ChatGPT’s ability to imitate the way real people talk and write has sparked concern about its potential to replace professional writers or do students’ homework. Moreover, as generative AI has sparked a new wave of artificial creativity, there are rising concerns about its impact on society. Well known artist Carson Grubaugh shares this concern and predicts that large parts of the creative workforce, including commercial artists working in entertainment, video games, advertising, and publishing, could lose their jobs because of generative AI. Besides profound effects on tasks and jobs, generative AI models have raised alarm in the AI governance community. One of the problems with large language models is their ability to generate false and misleading content. Researchers from Meta have trained a generative transformer with 48 million articles to summarize academic papers, solve math problems, and write scientific code. The system was taken down after less than three days of being on-line. The users realized that the system was producing incorrect results, misconstruing scientific facts and knowledge. More alarming are systems with capabilities advanced enough to render obsolete the The Turing Test , which tests a machine’s ability to exhibit intelligent behaviour similar to or indistinguishable from a human.
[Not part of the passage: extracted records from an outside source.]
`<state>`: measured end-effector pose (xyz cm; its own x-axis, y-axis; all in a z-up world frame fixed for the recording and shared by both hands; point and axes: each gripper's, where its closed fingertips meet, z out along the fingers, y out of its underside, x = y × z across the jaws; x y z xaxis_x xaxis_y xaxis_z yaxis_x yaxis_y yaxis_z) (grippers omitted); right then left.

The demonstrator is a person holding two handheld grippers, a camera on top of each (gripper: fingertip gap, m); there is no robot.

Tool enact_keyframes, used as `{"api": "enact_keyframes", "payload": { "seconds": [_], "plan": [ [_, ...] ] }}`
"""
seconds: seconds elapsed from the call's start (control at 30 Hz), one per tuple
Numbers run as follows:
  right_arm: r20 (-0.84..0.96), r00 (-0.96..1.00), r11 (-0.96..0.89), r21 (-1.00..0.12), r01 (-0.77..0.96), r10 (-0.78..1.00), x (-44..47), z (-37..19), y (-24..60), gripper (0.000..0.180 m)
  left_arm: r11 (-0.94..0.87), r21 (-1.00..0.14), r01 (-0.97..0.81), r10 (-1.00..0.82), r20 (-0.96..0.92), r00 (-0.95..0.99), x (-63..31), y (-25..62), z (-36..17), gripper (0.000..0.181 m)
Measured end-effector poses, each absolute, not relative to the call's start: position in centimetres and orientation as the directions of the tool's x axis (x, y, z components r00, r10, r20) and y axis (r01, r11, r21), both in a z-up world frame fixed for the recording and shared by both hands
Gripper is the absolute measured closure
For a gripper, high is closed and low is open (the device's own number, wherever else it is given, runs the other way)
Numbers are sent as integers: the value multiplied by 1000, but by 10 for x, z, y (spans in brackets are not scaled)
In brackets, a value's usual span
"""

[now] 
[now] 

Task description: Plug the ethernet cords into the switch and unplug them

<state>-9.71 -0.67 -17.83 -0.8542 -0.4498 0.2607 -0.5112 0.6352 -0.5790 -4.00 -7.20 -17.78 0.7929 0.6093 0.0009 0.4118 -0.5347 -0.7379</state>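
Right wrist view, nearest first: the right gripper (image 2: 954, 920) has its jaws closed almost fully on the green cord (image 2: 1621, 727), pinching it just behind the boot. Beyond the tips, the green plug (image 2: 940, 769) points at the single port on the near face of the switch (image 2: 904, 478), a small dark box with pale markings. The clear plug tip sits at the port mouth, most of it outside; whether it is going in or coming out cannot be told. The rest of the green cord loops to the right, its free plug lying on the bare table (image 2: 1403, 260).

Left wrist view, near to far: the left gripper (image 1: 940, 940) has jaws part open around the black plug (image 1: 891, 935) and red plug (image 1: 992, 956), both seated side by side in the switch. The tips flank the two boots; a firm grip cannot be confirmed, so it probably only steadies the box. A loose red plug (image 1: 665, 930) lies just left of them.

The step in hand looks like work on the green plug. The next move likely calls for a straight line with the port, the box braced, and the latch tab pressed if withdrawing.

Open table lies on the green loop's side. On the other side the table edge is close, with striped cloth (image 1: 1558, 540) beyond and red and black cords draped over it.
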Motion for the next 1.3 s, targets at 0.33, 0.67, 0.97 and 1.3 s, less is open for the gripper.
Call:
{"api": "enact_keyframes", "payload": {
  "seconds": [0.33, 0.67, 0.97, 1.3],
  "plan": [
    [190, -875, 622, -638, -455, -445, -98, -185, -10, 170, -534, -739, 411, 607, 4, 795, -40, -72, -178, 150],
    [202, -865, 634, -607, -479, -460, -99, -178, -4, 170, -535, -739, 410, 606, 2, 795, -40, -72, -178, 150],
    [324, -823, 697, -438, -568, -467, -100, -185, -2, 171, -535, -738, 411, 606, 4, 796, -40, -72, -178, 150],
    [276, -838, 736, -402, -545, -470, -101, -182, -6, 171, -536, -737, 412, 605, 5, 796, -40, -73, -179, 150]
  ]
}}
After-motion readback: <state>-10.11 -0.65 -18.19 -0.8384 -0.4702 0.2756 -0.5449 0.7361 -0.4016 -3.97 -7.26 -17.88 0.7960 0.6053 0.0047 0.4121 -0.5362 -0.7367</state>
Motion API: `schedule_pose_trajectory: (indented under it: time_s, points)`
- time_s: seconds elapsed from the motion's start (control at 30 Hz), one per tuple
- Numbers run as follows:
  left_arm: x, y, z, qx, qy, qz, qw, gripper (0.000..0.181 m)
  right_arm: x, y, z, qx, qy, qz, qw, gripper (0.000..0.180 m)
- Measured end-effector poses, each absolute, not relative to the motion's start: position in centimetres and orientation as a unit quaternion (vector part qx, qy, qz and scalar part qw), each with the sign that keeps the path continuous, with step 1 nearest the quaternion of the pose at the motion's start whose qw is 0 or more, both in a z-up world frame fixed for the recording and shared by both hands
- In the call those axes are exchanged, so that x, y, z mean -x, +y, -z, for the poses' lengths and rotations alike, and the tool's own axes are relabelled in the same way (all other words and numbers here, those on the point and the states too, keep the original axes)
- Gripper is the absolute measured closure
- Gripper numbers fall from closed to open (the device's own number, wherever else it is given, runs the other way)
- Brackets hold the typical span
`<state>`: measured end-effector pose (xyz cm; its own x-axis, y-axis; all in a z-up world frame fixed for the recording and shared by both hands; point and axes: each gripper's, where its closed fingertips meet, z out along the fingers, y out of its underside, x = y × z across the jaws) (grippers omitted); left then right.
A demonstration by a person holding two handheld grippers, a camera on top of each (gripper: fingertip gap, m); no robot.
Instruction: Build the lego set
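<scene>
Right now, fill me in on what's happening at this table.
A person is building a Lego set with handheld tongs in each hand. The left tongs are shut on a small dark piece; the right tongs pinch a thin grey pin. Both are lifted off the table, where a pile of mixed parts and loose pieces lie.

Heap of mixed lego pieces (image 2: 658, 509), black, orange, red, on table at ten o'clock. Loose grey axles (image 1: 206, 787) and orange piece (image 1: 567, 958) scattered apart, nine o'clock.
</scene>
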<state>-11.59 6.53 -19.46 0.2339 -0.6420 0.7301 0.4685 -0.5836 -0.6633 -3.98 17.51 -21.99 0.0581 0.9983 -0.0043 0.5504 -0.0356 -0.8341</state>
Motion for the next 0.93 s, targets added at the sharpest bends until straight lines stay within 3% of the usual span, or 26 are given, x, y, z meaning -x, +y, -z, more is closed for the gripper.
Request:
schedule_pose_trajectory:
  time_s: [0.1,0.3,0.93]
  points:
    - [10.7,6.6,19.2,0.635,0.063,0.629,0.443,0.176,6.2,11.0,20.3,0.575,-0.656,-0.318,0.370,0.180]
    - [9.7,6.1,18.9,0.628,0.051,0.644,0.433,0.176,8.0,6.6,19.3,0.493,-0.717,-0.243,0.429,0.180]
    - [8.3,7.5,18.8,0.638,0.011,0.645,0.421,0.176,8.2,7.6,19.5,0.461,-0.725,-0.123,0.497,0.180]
This test was once considered the ‘holy grail’ of behavioural research at a time where the internet did not exist. Today’s capabilities of ChatGPT can be misused to generate fake news and disinformation across internet-connected global platforms and ecosystems. Because large language models need to be trained on massive datasets represented by books, articles and websites, these sources of knowledge may be biased. Despite substantial reductions in harmful and untruthful outputs with the support of human analysis and feedback, OpenAI acknowledges that their models can still generate toxic and biased outputs.
While generative AI is a game-changer in numerous areas and tasks, there is a strong need to govern the diffusion of these models, and their impact on society and the economy. The discussion between centralized and controlled adoption with firm ethical boundaries on one hand versus faster innovation and decentralized distribution on the other, will be important for the development of a generative AI community in the coming years. The issues to be solved include disruption of labour markets, legitimacy of scraped data, licensing, copyright and potential for biased or otherwise harmful content, misinformation, to name just a few. Only when solid checks and balances are in place can a thoughtful and beneficial expansion of generative AI technologies be achieved. Until such time the current ChatGPT-hype is likely to cool down as negative as well as positive media coverage erodes the trust needed to advance this technology. Only sustainable user-acceptance will prove that humanity has indeed reached a revolutionary level of a new industrial age.